My name is Dr. Todd Rowland, and I'm an expert in macro-formatics which is a field where
we're basically combining clinical medicine with information technology to really result
in better healthcare.
Because healthcare is been under, traditionally been underinvesting in IT in the clinical
space. I'm always looking at new technologies with the hospital system and I get surprisingly
involved in some of the back-end infrastructure because it has a big impact on the workflow.
So when I see something like a clustering technology that can help us prevent disasters
and can help us do fail over activities in a way that's cost effective, I'm pretty interested
in that.
So that to me, with the clustering approach that storage room networks use, really is
attractive because it's basically saying, hey, things are gonna go wrong sometimes,
and, you know, anticipate those worst case scenarios and have technology handle the first
three, four, five steps of that, and before a human being has to recognize it.
And I think our feeling is solve that problem just as it happens or before it happens, rather
than having to respond to it several hours later. And everybody would take one problem
and have a different angle on it. So the IT group, security group, the HIPAA group is
going to look at it a certain way, and the physicians are going to look at it a different
way.
It's really the same problem, but they tend to express that very differently. So then
I think the third generation, you know, technologies are really going to be attractive to the healthcare
community, you know, as we mature in our use of clinical IT.

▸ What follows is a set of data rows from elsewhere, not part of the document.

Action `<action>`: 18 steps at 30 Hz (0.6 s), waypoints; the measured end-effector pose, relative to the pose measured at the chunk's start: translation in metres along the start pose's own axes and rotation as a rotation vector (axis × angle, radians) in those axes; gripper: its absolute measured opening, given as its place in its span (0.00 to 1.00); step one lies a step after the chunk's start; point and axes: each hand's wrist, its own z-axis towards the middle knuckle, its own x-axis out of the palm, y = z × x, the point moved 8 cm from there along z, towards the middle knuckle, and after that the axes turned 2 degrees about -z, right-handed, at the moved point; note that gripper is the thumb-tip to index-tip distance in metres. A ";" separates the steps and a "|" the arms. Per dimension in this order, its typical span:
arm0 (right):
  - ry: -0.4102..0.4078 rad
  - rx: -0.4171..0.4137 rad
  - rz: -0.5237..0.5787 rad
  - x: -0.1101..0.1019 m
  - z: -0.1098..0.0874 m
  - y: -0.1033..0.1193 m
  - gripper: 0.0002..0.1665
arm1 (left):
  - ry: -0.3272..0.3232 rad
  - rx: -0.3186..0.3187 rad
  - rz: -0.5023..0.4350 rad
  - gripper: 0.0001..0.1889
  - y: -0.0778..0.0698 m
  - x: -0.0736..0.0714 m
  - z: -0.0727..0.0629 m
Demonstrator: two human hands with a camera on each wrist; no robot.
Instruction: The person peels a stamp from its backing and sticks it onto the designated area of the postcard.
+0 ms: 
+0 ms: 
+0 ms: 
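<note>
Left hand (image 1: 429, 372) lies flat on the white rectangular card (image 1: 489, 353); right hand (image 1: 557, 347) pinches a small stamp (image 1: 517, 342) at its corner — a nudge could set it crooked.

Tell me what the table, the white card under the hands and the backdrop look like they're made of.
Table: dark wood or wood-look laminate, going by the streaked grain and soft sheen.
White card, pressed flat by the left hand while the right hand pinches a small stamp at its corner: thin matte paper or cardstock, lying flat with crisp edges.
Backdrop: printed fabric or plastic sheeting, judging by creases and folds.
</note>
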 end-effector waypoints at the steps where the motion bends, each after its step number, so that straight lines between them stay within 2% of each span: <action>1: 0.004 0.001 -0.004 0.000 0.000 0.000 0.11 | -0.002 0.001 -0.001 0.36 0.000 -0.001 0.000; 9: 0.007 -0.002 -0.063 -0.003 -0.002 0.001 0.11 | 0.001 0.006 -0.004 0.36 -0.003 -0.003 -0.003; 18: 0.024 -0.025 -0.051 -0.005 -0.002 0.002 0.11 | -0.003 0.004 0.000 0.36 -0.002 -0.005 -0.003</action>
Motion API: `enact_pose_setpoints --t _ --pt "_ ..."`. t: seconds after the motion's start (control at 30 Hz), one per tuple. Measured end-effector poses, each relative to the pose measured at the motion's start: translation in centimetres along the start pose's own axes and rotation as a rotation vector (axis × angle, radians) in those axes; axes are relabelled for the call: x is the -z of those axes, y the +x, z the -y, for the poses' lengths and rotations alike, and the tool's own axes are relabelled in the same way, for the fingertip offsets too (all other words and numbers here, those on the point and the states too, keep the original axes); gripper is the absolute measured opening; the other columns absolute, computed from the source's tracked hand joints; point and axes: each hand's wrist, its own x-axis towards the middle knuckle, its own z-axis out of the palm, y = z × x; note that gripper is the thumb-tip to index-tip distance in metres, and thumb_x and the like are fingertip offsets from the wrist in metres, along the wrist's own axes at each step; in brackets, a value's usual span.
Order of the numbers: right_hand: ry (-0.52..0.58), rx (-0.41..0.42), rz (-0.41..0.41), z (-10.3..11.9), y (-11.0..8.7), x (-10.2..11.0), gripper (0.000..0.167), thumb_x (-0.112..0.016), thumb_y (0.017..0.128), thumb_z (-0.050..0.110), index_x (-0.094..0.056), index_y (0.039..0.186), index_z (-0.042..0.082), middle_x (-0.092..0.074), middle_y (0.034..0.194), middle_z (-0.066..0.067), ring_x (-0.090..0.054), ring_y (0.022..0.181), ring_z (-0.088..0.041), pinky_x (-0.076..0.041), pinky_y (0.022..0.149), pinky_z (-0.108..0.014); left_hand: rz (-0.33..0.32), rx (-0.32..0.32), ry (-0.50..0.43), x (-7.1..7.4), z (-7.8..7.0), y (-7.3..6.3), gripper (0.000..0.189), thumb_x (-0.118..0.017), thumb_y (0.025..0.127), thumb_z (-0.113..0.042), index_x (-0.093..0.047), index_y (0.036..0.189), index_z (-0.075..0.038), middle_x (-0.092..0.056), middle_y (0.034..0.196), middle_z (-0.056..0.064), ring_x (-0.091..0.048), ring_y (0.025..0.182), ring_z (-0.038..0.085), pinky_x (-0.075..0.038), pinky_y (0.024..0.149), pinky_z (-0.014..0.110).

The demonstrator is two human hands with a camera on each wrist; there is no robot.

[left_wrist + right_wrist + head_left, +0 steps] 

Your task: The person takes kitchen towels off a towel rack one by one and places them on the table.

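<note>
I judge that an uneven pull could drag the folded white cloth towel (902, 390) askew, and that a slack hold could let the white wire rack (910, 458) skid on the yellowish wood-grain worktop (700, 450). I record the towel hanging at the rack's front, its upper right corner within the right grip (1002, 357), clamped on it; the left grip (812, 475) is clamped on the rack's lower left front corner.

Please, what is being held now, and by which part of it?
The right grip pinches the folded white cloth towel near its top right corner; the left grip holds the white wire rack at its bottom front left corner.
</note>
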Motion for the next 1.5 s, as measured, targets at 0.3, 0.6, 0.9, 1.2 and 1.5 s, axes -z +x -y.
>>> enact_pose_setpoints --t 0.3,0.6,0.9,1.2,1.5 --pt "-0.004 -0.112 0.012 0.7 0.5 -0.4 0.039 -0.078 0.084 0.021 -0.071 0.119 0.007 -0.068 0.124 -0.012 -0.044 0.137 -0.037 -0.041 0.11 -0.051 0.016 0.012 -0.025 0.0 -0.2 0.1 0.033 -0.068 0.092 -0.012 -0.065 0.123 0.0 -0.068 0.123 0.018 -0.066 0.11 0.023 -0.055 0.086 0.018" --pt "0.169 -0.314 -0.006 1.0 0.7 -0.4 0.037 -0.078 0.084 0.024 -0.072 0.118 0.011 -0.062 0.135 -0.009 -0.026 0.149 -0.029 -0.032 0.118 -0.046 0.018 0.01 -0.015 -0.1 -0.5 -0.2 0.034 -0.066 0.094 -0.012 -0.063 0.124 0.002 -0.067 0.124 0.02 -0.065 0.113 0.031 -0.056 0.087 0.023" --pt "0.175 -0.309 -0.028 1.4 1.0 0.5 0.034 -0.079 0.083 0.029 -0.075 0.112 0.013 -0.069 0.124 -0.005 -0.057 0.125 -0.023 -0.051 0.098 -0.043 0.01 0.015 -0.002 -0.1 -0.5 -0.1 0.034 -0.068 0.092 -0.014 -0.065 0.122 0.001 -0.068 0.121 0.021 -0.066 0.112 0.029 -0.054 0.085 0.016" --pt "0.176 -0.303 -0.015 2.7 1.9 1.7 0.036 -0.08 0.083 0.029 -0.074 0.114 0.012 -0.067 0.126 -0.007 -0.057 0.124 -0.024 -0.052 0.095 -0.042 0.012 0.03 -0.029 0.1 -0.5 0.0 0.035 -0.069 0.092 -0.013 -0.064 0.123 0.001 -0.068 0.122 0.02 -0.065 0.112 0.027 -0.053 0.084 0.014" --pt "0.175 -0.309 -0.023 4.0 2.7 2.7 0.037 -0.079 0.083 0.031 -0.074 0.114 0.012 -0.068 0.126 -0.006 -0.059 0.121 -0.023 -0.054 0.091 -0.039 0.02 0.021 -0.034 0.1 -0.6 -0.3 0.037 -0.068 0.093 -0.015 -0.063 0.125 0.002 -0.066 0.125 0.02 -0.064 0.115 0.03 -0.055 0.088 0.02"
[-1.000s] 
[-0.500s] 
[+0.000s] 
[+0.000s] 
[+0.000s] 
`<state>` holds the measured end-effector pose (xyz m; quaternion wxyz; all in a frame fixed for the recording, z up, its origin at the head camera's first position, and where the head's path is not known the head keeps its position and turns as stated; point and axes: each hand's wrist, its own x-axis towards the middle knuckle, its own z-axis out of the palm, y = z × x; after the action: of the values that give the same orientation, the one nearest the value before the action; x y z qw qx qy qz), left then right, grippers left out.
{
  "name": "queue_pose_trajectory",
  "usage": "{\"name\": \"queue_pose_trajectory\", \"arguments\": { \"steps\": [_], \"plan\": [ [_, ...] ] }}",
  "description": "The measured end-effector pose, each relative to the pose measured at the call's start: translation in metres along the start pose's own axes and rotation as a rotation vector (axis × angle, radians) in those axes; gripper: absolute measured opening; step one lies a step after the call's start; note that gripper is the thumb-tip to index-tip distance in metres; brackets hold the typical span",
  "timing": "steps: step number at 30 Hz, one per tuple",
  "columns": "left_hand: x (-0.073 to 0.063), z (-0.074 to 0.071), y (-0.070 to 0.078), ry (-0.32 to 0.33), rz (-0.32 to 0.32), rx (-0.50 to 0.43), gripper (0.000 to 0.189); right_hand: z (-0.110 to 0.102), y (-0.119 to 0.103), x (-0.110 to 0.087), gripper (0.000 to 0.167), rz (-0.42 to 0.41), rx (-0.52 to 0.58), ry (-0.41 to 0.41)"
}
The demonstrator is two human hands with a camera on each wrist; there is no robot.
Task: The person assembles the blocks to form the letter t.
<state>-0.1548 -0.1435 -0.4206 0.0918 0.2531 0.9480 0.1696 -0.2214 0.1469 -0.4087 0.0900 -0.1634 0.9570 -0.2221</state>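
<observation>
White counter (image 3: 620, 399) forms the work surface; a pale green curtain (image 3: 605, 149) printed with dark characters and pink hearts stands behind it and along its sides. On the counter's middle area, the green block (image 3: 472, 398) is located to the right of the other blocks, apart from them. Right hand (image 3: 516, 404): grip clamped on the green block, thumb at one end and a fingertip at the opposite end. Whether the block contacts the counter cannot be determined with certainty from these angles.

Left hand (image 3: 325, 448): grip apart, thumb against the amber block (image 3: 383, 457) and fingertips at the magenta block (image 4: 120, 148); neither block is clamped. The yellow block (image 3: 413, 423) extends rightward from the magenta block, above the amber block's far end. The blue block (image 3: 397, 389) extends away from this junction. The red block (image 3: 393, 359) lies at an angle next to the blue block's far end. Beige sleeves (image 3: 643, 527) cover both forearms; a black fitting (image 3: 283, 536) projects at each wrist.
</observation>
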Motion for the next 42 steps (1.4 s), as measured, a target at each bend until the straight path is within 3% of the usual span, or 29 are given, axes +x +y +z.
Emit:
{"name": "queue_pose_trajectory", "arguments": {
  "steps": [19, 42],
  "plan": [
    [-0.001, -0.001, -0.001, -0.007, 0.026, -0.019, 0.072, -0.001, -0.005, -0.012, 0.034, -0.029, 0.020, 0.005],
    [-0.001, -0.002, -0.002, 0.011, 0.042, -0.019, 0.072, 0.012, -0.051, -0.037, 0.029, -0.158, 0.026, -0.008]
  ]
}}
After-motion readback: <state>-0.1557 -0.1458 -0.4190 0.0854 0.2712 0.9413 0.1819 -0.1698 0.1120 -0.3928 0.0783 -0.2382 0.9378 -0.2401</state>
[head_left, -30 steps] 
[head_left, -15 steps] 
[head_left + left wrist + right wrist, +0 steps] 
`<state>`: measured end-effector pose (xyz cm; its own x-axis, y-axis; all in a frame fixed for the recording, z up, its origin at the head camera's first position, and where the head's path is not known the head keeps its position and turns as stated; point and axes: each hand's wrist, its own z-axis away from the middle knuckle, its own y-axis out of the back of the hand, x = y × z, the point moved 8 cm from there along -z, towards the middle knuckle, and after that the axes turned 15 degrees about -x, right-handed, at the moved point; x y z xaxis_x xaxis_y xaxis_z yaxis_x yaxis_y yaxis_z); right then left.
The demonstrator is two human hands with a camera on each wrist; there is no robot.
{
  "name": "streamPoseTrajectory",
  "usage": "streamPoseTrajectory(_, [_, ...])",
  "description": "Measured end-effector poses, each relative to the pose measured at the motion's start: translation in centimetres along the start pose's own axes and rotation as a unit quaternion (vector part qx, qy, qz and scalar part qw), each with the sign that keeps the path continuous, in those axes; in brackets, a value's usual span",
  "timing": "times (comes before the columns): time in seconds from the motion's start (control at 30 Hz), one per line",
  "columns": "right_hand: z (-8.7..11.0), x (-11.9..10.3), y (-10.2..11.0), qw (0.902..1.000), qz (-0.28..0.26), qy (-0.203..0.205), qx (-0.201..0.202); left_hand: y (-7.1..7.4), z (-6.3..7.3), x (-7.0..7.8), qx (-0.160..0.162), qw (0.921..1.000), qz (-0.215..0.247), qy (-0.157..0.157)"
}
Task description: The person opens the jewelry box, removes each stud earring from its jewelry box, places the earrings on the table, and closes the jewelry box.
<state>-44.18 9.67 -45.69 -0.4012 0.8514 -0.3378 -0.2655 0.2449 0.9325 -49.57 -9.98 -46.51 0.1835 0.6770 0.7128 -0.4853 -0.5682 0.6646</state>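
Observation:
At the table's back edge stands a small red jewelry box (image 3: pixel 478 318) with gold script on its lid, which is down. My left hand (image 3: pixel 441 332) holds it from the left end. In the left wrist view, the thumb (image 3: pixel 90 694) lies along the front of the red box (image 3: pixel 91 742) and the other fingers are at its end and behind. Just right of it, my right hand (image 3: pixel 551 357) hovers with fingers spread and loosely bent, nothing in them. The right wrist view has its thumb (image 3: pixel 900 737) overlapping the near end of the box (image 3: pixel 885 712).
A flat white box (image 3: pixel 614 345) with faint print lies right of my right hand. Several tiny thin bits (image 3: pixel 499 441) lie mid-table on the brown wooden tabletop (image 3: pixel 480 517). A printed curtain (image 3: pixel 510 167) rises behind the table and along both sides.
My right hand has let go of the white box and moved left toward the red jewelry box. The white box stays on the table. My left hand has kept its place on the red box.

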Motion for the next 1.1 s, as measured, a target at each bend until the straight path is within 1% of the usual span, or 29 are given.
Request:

So to me, Scale is an interesting company and they look like they really bring something
into healthcare that had not been brought in by other storage or network groups so far.
Ultimately the physicians don't care what we have in the infrastructure, they just want
it to work and they want it to be reliable,predictable . Say, if I'm ready to do something it better
be there, and if I'm going to go look up a record it better be there fast enough, whether
it's something that got stored ten years ago, or something that got stored today.